**Your assignment:** Search the data for the string "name", and report each line where it is found.

**Stored data:**
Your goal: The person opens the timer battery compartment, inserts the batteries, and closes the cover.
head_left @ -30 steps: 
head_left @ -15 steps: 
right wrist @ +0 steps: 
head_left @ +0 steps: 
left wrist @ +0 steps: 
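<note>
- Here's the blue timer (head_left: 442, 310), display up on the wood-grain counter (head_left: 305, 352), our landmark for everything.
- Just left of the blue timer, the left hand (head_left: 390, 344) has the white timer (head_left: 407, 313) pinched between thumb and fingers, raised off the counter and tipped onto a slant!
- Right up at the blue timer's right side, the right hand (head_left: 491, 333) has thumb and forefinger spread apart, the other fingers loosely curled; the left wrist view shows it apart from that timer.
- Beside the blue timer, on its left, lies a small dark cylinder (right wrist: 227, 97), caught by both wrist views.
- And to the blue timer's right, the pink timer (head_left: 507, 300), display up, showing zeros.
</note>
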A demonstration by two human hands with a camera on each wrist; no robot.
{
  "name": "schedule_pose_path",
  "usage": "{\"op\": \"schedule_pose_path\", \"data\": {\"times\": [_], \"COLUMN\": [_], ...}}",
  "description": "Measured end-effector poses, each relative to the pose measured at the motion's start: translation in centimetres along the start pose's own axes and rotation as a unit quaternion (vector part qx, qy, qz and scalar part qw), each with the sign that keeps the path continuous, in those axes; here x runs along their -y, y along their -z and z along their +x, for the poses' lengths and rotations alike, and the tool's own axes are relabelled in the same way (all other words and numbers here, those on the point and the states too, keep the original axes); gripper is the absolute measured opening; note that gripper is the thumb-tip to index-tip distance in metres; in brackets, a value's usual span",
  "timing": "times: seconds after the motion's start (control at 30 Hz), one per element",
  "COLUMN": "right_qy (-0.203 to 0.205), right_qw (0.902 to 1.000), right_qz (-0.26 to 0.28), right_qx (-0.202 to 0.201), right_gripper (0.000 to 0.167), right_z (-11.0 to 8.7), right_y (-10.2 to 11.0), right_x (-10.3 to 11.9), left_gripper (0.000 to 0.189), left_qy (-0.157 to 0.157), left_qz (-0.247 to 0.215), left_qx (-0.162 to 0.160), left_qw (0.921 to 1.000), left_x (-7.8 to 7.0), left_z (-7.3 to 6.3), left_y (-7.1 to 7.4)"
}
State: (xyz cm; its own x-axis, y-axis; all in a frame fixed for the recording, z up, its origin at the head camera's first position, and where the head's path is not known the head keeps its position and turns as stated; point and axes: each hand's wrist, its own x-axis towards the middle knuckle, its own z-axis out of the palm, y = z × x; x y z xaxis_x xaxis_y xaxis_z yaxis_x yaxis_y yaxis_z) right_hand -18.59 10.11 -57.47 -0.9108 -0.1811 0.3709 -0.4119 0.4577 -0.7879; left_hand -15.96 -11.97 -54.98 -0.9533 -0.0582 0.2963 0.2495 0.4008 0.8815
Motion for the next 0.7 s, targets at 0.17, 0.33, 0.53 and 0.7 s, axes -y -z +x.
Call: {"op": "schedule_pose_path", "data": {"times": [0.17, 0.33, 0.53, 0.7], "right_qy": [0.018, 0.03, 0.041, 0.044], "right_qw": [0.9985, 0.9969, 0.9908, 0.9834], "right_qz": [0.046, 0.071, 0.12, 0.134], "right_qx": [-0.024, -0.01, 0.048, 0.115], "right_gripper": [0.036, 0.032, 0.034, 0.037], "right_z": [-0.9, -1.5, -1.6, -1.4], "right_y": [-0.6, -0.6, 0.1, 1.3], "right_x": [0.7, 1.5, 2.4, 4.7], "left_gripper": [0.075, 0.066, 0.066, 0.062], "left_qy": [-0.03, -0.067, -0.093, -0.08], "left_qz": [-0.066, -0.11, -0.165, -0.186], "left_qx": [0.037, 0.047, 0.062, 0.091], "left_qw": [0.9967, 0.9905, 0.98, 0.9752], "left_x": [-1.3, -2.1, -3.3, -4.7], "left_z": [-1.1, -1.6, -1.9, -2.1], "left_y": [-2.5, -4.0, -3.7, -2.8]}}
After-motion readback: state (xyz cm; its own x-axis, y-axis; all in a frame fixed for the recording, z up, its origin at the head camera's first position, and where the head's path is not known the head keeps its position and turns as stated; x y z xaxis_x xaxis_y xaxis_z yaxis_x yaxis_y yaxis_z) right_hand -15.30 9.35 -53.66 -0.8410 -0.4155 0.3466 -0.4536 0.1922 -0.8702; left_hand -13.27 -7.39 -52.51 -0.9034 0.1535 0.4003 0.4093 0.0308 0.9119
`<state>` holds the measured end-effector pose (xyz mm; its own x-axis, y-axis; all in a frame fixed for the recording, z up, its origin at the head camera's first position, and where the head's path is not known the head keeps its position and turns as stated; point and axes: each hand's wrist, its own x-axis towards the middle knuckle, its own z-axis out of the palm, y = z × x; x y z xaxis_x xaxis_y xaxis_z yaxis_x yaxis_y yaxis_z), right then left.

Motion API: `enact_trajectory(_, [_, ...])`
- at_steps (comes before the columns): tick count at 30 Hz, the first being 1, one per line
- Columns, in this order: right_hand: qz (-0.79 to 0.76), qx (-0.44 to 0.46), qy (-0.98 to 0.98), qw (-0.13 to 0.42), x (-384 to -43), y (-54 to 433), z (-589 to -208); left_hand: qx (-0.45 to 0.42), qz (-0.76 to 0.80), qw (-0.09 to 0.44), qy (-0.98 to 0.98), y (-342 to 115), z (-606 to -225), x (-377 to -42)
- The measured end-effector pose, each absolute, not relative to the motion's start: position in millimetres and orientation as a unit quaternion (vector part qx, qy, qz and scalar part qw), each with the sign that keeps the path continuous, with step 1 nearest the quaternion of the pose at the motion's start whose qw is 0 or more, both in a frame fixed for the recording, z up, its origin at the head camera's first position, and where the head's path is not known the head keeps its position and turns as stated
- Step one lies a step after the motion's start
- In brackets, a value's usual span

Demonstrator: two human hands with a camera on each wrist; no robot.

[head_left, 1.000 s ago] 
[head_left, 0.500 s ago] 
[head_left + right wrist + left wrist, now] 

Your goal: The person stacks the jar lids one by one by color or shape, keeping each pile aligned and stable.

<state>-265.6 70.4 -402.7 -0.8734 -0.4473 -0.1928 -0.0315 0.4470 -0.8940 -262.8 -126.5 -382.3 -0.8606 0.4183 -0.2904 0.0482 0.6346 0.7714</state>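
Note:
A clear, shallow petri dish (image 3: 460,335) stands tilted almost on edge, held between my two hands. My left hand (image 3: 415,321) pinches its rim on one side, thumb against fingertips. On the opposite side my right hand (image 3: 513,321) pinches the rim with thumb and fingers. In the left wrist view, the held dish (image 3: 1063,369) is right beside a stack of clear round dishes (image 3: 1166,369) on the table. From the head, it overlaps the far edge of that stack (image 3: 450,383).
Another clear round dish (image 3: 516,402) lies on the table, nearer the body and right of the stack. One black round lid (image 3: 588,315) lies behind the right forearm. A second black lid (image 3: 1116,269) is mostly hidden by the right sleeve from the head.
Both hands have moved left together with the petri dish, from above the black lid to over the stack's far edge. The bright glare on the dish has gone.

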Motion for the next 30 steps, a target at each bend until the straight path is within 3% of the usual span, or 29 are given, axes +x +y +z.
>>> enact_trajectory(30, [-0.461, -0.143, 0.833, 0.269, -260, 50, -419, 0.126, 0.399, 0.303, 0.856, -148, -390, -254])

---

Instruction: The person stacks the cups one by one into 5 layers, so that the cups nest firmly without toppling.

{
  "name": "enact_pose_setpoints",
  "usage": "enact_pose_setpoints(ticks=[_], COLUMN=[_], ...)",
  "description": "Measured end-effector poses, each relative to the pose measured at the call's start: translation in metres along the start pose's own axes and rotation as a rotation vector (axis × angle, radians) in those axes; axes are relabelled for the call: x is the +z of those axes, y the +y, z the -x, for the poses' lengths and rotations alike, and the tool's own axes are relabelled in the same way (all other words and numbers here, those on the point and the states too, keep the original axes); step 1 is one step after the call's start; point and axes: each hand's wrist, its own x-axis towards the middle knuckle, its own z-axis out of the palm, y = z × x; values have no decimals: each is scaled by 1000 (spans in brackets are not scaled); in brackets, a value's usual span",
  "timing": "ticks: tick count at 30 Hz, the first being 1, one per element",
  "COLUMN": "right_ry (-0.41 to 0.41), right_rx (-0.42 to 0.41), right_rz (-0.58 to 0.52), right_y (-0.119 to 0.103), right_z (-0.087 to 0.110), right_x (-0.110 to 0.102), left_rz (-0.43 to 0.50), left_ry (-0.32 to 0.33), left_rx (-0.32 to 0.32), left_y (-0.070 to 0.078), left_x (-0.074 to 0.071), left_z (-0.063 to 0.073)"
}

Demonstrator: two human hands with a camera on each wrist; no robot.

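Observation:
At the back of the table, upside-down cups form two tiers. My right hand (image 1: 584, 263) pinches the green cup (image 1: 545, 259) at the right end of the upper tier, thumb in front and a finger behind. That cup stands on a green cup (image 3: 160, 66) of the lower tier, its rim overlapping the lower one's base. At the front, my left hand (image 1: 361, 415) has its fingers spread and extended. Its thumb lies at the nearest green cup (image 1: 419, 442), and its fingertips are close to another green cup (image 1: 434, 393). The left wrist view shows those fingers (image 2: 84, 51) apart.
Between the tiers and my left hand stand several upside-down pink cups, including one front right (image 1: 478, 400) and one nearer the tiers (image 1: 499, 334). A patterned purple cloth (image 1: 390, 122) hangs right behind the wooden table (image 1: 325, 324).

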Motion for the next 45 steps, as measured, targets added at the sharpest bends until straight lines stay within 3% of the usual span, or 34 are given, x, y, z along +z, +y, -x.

**Answer:**
  "name": "schedule_pose_path",
  "name": "enact_pose_setpoints",

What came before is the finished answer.